SMB tracks short-term tax-exempt municipal bonds, while IGSB tracks investment-grade U.S. corporate bonds.
IGSB holds 4,532 bonds, focusing on investment-grade corporate debt with maturities of 1 to 5 years. The fund is nearly two decades old. Its largest positions include bonds issued by major companies such as Goldman Sachs (GS) and Bank of America (BAC). The portfolio primarily holds A- and BBB-rated bonds, with each class carrying at least 40% weight.
SMB is about two years younger than IGSB and has a smaller asset base with a more concentrated portfolio, holding 334 municipal bonds. A majority of the ETF’s holdings are in the AA class, with 22% rated A and another 17% rated AAA.
Choosing between SMB and IGSB may come down to volatility preference. Both ETFs show similar one-year returns and have fallen around 4% over the last five years. Corporate bonds are generally more exposed to default and volatility than municipal bonds, but they often provide higher yields and potentially stronger price return.

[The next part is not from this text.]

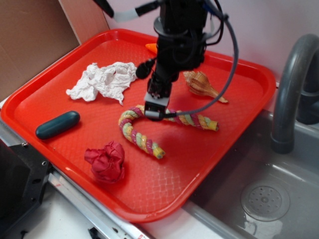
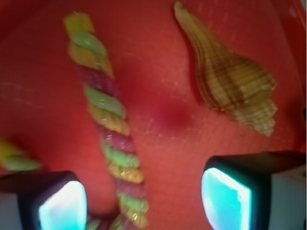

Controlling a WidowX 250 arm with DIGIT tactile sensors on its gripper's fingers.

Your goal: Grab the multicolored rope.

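Rope (image 2: 109, 125), multicolored, runs up the left of my wrist view on the red tray (image 1: 209, 159); my gripper (image 2: 144, 201) hangs spread over its bend, conch shell (image 2: 230, 86) upper right

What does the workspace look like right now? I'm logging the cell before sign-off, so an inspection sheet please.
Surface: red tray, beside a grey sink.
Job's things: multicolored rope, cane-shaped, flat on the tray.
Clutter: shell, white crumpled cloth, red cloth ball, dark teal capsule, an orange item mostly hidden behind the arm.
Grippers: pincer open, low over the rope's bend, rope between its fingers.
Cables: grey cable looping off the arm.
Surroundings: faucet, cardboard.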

Municipal bonds are typically less risky than corporate bonds but may deliver slower returns. SMB’s tilt toward higher-rated bonds can further reduce risk because higher-rated issuers have a smaller chance of default. In contrast, IGSB holds zero AAA-rated bonds.
Bond-focused ETFs are often among the slowest-growing in price compared with traditional stock funds. However, the higher dividend yields available from these strategies can make them attractive for income-oriented investors.